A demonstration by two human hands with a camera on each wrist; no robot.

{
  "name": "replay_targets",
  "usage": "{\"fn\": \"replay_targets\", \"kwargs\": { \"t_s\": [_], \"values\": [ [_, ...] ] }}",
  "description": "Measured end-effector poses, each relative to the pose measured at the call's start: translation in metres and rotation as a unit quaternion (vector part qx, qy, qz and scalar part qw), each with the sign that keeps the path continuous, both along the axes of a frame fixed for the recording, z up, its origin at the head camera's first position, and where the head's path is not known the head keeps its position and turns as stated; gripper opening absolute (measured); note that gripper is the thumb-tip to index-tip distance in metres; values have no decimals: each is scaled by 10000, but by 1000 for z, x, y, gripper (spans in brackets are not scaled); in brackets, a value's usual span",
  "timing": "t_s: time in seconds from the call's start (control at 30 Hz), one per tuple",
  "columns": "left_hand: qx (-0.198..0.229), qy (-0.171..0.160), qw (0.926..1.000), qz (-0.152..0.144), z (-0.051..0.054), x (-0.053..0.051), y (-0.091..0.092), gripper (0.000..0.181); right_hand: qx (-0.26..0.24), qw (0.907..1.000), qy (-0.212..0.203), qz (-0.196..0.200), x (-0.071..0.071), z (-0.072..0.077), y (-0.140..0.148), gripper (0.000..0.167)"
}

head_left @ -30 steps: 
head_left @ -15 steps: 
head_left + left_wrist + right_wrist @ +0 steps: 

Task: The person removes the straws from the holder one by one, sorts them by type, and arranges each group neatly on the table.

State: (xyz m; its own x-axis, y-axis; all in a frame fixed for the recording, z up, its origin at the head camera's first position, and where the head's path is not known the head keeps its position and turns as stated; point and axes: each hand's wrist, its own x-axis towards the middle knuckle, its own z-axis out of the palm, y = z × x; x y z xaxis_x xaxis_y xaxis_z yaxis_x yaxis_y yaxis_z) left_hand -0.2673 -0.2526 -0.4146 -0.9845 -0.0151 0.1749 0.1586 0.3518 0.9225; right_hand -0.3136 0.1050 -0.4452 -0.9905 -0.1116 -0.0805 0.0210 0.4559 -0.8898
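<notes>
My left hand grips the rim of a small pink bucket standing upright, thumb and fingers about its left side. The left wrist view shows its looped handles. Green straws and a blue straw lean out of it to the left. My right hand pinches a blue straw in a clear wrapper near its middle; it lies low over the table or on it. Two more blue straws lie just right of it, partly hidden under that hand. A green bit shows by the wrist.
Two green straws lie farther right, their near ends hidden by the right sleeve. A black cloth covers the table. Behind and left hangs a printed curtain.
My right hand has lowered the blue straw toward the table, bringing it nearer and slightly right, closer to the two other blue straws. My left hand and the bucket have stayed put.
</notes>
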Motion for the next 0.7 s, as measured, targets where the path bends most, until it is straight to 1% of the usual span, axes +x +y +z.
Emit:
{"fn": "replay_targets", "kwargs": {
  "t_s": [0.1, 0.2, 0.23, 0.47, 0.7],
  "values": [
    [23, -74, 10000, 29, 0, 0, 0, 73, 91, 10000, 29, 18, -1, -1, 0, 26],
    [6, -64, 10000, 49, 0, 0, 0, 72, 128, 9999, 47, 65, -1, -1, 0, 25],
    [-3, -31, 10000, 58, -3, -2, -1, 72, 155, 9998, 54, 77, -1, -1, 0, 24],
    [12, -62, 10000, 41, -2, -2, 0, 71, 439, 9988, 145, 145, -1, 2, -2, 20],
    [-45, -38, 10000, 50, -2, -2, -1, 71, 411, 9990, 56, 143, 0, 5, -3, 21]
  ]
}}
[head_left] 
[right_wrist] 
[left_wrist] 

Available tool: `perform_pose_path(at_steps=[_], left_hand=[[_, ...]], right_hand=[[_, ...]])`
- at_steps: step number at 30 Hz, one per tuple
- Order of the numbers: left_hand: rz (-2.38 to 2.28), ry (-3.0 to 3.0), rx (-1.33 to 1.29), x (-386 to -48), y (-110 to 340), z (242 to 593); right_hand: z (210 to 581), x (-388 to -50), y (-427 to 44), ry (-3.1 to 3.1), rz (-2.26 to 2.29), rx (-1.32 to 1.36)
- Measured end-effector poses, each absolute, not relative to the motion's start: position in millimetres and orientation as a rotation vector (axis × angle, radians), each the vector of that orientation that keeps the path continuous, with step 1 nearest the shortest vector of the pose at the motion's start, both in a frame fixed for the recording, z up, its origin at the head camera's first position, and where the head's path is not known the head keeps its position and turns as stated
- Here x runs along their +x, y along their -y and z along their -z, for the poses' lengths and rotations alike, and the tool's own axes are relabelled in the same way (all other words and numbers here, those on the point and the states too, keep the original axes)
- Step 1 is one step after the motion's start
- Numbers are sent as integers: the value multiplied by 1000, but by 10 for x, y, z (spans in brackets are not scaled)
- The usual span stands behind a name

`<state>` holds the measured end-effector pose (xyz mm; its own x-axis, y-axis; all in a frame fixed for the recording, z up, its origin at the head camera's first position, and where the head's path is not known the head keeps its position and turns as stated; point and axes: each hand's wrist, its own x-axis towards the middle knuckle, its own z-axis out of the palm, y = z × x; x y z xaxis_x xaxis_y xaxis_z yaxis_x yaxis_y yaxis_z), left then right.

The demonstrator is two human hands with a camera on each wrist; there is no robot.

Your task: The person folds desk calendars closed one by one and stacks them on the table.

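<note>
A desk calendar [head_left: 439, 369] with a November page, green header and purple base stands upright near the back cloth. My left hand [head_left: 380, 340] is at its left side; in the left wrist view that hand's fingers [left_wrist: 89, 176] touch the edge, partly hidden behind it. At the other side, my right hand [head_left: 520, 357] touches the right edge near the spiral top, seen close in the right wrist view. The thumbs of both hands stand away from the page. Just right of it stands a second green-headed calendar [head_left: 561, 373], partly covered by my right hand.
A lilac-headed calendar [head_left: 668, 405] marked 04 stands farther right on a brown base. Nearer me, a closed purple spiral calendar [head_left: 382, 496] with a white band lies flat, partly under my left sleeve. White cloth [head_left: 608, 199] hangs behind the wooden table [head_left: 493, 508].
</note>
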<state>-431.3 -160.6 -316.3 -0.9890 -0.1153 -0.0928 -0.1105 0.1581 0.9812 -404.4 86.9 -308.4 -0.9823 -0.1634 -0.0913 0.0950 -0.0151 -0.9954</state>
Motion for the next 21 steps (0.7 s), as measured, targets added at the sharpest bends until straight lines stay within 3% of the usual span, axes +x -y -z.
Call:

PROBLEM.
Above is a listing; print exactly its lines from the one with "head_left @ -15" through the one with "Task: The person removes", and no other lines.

WRITTEN RESPONSE.
head_left @ -15 steps: 
head_left + left_wrist + right_wrist @ +0 steps: 

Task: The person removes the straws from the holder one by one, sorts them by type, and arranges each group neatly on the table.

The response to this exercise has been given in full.